:: What the task requires ::
Check each line of the entries below for the word "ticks", and copy out the ones that have it.

:: Data section ::
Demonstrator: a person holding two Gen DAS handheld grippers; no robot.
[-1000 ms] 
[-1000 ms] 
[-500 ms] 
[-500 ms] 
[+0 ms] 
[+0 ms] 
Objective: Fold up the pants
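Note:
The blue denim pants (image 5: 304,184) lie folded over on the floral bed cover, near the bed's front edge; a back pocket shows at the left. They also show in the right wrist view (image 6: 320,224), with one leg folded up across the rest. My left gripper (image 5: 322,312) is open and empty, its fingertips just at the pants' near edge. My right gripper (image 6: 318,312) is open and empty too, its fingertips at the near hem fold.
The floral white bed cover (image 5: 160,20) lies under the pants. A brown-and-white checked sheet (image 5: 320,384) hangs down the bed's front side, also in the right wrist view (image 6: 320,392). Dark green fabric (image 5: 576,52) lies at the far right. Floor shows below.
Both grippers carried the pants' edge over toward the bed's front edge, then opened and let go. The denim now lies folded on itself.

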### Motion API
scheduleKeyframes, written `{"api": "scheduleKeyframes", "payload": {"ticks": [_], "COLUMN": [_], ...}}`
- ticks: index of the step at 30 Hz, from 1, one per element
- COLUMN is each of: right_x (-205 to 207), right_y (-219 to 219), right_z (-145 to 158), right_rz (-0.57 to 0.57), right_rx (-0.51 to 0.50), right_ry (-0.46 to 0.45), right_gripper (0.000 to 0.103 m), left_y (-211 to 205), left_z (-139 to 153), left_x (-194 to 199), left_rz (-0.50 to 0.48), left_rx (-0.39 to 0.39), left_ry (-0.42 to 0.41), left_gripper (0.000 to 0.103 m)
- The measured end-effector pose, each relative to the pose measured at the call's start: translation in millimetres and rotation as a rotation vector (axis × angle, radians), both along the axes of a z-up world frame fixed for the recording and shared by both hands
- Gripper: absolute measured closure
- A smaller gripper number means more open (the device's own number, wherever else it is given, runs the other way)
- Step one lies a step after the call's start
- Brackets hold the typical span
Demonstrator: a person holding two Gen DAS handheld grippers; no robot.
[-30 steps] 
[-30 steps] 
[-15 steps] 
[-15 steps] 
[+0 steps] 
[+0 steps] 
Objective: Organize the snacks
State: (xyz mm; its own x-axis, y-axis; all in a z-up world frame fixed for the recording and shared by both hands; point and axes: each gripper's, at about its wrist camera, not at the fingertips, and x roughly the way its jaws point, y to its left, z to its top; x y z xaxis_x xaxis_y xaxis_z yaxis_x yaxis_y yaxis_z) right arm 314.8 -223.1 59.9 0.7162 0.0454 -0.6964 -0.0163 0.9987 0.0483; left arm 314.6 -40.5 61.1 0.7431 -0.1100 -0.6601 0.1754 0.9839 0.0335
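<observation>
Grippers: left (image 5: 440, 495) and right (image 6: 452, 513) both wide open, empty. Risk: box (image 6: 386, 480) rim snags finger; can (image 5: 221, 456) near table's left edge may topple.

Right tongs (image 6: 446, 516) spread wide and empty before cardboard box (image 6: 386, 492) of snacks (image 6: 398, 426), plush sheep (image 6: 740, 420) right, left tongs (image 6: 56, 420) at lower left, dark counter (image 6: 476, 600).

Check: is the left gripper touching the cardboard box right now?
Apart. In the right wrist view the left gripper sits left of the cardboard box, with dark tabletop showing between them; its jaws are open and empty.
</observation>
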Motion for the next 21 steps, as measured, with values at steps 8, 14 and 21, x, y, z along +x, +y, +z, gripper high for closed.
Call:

:: Result of the exercise ::
scheduleKeyframes, written `{"api": "scheduleKeyframes", "payload": {"ticks": [_], "COLUMN": [_], ...}}`
- ticks: index of the step at 30 Hz, from 1, one per element

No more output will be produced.